There’s also little doubt that the Arab Spring of a few years ago – and that continues in mutated form in Egypt and Syria today – is about economic opportunity. Because of demographic changes, an exploding birth rate and improved medicine, the Arab nations skew very young, and because of technological changes noted above, have very high youth unemployment. The protests were initially sparked by the death of a fruit merchant in Tunis, Tunisia. He was a college graduate who was working as a street vendor because he couldn’t find anything better. He committed suicide (by self-immolation) after being hassled by police and local officials. His frustration burned over, literally. He felt that the people who were hassling him should actually be helping him and those like him.

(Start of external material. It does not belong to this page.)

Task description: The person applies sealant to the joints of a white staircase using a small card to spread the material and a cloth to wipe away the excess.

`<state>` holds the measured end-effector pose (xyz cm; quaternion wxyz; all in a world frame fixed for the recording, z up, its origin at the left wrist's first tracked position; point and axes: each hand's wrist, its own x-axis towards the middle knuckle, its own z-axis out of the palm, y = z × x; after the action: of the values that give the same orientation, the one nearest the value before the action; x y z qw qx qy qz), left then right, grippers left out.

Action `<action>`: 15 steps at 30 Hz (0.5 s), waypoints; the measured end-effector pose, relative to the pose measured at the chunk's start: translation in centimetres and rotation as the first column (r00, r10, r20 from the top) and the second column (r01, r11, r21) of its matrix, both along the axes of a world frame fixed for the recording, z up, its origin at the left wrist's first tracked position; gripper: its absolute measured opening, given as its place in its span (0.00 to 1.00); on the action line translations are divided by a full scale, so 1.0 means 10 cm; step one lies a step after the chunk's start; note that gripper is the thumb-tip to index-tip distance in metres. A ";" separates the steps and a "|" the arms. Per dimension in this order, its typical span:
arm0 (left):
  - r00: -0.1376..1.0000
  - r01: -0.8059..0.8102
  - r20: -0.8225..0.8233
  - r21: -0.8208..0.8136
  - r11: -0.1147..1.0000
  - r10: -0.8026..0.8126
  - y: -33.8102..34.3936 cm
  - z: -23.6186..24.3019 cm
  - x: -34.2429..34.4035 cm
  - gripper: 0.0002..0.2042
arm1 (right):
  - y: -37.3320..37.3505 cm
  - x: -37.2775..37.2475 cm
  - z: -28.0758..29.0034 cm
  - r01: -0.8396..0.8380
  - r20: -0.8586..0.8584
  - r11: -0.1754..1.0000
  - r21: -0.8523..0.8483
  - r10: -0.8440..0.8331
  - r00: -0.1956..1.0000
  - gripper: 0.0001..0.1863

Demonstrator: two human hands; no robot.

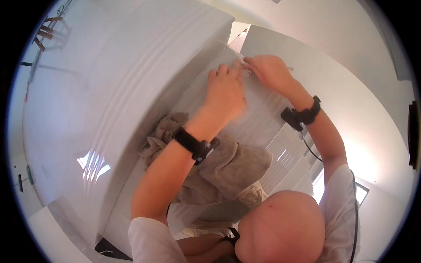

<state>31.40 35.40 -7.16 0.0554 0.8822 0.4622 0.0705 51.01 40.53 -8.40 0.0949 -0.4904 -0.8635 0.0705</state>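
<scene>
A white ribbed panel with fine parallel ridges (263, 116) is being pressed by both bare hands near its upper corner. The left hand (226, 92) is being laid flat on it, fingers (228, 72) extended close together and gripping nothing. The right hand (269, 72) is being held just beside those fingertips, its fingers (252, 65) bunched narrowly at the panel's top edge; whether something small is being pinched there cannot be told. A crumpled grey-brown cloth (228, 168) is being left on the surface below the left wrist, well behind the fingers. A black band (195, 144) is being worn on the left wrist, another black band (302, 116) on the right.
</scene>
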 end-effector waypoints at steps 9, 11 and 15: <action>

His fiery protest struck a chord with young people across the region because they all felt much the same frustrations.

In response to this worldwide trend and worldwide turmoil, we have politicians in the US who don’t even seem to recognize that this is happening. The vast majority of American politicians never mention these worldwide trends. I don’t know how you can address a problem when you don’t seem to recognize the cause. Certainly there are many contributing factors to our current economic problems, and there are many possible solutions. It is possible that some conservative ideas may be part of the solution, but I’m skeptical when politicians don’t address the broader worldwide trends, or specifically how their proposed solutions relate to the causes of our economic problems.

Another point to consider is that in this rapidly changing worldwide economy, we are actively competing with nations around the world. This should be kept in mind when we talk about possible solutions to our economic problems. Conservatives say that the solution to our current economic malaise is to remove government from the equation. That might be true, but when you look at those countries around the world that have the strongest economies, like China and Germany, they have a great deal of government involvement in their economies. Perhaps in theory it’s a good idea to let businesses operate uninhibited in the free market, but in the real world (and not the fantasy world in Fredrick Hayek and Rand Paul’s head), governments are heavily involved in the economy. How is an American company supposed to compete on an even footing with a French or Chinese or German company, when those companies have government support? Perhaps in the abstract the solution is to remove government support in all of these other countries, but that is simply not going to happen. To suggest otherwise is a naïve pipe dream. So how does limiting government help those companies competing with Chinese companies that are backed by the Chinese government?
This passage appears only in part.